* _Description of the task_: Copy out all of the entries, keeping every word the same.

Records for the exercise Block Start

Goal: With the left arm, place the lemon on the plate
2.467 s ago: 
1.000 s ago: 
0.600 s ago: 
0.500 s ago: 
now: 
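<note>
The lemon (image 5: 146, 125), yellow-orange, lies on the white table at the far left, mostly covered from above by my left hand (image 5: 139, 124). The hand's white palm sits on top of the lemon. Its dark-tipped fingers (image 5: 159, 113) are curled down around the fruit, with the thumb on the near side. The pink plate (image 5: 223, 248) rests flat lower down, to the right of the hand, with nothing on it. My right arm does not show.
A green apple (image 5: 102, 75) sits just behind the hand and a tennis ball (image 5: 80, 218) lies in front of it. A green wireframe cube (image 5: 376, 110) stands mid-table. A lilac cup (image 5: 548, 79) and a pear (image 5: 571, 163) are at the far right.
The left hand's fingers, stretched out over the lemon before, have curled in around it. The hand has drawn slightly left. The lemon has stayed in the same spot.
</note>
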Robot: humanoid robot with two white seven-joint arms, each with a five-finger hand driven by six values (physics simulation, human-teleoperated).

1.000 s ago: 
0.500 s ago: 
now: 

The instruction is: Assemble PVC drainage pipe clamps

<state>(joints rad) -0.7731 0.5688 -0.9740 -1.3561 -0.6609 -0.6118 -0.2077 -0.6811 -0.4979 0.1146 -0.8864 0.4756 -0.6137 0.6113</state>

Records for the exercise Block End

* _Solution to this problem_:
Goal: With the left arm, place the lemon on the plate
2.467 s ago: 
1.000 s ago: 
0.600 s ago: 
0.500 s ago: 
now: 
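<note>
The lemon (image 5: 146, 125), yellow-orange, lies on the white table at the far left, mostly covered from above by my left hand (image 5: 139, 124). The hand's white palm sits on top of the lemon. Its dark-tipped fingers (image 5: 159, 113) are curled down around the fruit, with the thumb on the near side. The pink plate (image 5: 223, 248) rests flat lower down, to the right of the hand, with nothing on it. My right arm does not show.
A green apple (image 5: 102, 75) sits just behind the hand and a tennis ball (image 5: 80, 218) lies in front of it. A green wireframe cube (image 5: 376, 110) stands mid-table. A lilac cup (image 5: 548, 79) and a pear (image 5: 571, 163) are at the far right.
The left hand's fingers, stretched out over the lemon before, have curled in around it. The hand has drawn slightly left. The lemon has stayed in the same spot.
</note>
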Robot: humanoid robot with two white seven-joint arms, each with a five-finger hand driven by six values (physics simulation, human-teleoperated).

1.000 s ago: 
0.500 s ago: 
now: 

The instruction is: Assemble PVC drainage pipe clamps

<state>(joints rad) -0.7731 0.5688 -0.9740 -1.3561 -0.6609 -0.6118 -0.2077 -0.6811 -0.4979 0.1146 -0.8864 0.4756 -0.6137 0.6113</state>

No additional answer is needed.